Every line of the data that includes "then" should be copied out.

[Records to use — start]

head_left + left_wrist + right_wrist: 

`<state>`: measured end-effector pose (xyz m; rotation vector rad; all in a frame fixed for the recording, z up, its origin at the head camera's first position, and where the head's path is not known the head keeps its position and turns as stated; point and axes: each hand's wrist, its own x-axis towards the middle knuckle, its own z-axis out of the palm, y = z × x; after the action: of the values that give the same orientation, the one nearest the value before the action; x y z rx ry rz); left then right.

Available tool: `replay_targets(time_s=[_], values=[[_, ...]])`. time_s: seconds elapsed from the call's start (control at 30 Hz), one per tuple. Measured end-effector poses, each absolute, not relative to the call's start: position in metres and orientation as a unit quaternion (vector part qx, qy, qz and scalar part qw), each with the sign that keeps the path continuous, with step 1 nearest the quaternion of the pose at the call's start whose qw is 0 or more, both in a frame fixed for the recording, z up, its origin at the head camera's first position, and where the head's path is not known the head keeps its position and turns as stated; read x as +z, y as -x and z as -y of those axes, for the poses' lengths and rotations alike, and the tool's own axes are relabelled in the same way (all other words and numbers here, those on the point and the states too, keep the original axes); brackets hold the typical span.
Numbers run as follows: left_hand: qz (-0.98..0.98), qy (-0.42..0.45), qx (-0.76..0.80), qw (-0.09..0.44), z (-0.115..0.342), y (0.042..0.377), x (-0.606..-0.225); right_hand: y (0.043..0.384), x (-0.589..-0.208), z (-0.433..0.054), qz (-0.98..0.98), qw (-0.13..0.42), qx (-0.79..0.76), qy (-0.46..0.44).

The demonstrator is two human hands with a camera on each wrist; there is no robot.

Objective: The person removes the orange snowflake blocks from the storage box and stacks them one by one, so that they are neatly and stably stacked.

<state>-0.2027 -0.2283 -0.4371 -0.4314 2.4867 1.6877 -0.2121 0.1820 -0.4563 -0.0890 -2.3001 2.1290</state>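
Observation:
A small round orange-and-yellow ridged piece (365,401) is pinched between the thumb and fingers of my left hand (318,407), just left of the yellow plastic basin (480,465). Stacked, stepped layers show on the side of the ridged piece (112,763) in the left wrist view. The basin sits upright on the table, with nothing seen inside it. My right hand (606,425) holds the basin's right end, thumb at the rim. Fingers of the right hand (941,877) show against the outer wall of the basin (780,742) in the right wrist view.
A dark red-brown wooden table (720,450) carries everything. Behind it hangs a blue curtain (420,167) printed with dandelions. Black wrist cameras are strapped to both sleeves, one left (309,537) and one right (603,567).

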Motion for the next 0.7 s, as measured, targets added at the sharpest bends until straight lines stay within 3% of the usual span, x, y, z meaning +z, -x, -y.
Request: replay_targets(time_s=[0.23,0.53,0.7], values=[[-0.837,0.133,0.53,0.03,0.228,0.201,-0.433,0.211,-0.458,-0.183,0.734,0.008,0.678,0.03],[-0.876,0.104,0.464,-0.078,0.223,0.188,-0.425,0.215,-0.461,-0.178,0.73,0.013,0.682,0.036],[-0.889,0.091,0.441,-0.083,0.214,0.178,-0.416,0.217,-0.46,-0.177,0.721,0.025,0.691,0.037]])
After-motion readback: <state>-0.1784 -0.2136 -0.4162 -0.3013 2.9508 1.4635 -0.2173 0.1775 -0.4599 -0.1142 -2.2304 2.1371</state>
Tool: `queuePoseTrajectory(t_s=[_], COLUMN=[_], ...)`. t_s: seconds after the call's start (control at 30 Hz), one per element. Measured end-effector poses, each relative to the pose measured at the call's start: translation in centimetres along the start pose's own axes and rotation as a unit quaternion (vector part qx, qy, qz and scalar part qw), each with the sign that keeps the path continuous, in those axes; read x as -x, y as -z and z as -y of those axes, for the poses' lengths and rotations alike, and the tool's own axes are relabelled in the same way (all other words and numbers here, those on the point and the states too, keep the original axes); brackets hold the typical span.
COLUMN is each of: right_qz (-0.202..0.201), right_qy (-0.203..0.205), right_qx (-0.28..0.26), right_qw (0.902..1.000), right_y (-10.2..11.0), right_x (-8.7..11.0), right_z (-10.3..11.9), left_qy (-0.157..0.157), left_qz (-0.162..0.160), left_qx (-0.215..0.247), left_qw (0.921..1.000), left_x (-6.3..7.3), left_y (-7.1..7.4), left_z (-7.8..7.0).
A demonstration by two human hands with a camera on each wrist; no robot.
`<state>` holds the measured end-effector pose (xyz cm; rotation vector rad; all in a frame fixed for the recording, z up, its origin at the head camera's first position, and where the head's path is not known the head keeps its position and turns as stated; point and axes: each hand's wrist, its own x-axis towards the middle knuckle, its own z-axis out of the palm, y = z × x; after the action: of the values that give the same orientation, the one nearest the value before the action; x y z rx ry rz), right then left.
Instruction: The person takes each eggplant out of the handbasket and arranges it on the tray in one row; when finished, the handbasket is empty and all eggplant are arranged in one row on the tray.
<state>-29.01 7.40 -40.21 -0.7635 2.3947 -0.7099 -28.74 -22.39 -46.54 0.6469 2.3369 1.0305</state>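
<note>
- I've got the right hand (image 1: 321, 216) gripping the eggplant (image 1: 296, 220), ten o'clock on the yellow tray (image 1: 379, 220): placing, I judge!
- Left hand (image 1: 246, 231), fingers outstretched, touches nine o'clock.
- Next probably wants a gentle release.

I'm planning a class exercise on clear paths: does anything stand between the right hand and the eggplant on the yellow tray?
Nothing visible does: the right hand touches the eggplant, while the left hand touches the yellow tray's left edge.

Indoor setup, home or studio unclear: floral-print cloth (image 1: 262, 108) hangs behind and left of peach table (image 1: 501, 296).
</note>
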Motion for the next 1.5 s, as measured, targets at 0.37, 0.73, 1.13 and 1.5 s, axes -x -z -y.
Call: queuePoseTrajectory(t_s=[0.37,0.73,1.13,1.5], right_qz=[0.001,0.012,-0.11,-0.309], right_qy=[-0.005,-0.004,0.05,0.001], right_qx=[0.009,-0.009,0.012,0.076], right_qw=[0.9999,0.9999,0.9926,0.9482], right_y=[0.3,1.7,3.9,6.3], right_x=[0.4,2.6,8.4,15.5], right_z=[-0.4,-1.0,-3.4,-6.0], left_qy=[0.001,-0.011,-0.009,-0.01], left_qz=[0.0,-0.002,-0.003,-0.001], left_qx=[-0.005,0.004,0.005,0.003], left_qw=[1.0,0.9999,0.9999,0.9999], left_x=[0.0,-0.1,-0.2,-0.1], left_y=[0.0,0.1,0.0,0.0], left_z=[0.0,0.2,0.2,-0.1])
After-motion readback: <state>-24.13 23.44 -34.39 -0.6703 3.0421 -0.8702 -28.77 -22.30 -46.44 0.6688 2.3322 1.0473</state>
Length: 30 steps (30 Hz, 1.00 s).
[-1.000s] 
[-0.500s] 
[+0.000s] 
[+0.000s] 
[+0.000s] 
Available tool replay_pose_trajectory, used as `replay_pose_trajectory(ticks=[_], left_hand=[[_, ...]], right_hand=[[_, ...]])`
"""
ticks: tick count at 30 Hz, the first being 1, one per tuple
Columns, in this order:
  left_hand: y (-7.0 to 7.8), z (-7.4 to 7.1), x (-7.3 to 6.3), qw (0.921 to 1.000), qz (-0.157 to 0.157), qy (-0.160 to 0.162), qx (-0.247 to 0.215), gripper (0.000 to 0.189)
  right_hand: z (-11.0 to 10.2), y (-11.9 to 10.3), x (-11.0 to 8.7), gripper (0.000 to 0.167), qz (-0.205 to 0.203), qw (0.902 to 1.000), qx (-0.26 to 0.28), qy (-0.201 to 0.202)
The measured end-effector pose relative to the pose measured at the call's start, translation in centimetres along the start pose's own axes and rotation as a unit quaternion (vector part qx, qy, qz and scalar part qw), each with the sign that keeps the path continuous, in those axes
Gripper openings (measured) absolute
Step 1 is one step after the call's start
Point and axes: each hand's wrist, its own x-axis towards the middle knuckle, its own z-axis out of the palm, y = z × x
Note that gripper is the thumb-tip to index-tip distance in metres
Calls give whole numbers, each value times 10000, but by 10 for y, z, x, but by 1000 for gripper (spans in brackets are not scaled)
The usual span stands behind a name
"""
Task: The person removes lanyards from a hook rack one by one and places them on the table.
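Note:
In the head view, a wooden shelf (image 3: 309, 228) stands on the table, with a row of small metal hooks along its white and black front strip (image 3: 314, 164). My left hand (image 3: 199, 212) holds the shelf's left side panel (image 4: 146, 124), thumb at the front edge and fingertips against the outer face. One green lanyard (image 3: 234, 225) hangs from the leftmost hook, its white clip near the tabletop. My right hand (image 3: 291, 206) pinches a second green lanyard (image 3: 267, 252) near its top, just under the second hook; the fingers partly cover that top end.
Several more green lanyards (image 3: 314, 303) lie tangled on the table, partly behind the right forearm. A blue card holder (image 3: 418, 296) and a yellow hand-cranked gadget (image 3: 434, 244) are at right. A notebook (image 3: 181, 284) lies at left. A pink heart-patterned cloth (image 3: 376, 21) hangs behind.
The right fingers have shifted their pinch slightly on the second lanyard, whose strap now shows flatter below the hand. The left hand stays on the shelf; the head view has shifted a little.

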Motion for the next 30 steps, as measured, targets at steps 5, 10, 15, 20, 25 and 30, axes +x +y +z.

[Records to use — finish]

Final answer
`<state>`: measured end-effector pose (xyz m; rotation vector rad; all in a frame fixed for the recording, z up, its origin at the head camera's first position, and where the head's path is not known the head keeps its position and turns as stated; point and axes: each hand's wrist, its own x-axis towards the middle knuckle, its own z-axis out of the palm, y = z × x; after the action: of the values that give the same orientation, the one nearest the value before the action; x y z rx ry rz); left then right.
`<state>` holds the measured end-effector pose (xyz cm; rotation vector rad; all in a frame fixed for the recording, z up, its origin at the head camera's first position, and where the head's path is not known the head keeps its position and turns as stated; point and axes: each hand's wrist, its own x-axis towards the middle knuckle, its own z-axis out of the palm, y = z × x; after the action: of the values that give the same orientation, the one nearest the value before the action; x y z rx ry rz), right then left.

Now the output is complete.